寧波市民の陳さんは、自転車に乗って通勤していたところ突然、後ろから、周さん所有の犬が飛び出してきて、陳さんの自転車を追いかけ始めた。陳さんはあわてたため自転車ごと転倒し、左鎖骨を骨折するなどし、入院して治療を受けた。退院後も自宅で7カ月も休養した。
陳さんは、周さんを相手取り、3万元の損害賠償を求める訴訟を起こした。
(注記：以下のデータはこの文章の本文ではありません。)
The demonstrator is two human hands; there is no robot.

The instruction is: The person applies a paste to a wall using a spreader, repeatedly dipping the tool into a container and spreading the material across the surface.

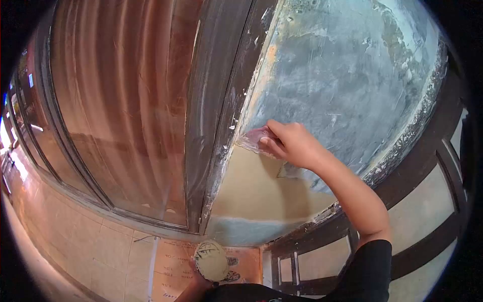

寧波市ギン州区人民法院は、周さんの犬が追いかけてきたのに驚いて陳さんが転倒し、けがをしたことに対して、飼い主である周さんは損害賠償をしなければならないとしたが、その一方で、陳さんの対応にも十分でなかったところがあるとして、被告の周さんに対して1万6000元の支払いを命じた。
『民法通則』127条は、飼育している動物が他人に損害をもたらした場合には、動物の飼い主又は管理人は、損害を賠償する民事責任を負わなければならない、と規定している。その責任は、飼い主が飼っている動物を十分注意をして保管していたことを証明しない限り、免れることはできない。
例えば、犬を散歩させるとき、鎖を付けていなかったり、鎖をつかんでいなかったりしていたことが原因で発生した犬の咬みつき事件の訴訟では、たいてい、飼い主がしかるべき注意をして保管しなかったとして損害賠償が命じられる。
私たち人間に癒しを与えてくれるペット犬は、愛犬家にとっては欠かせない存在だが、わが家の犬は世界一と可愛がるだけではダメだ。動物の飼い主には、動物の健康及び安全を保持するように努めなければならないことはもちろん、動物が他人の生命、身体や財産に害を加えたり、他人に迷惑を及ぼしたりすることのないように努めなければならない義務がある。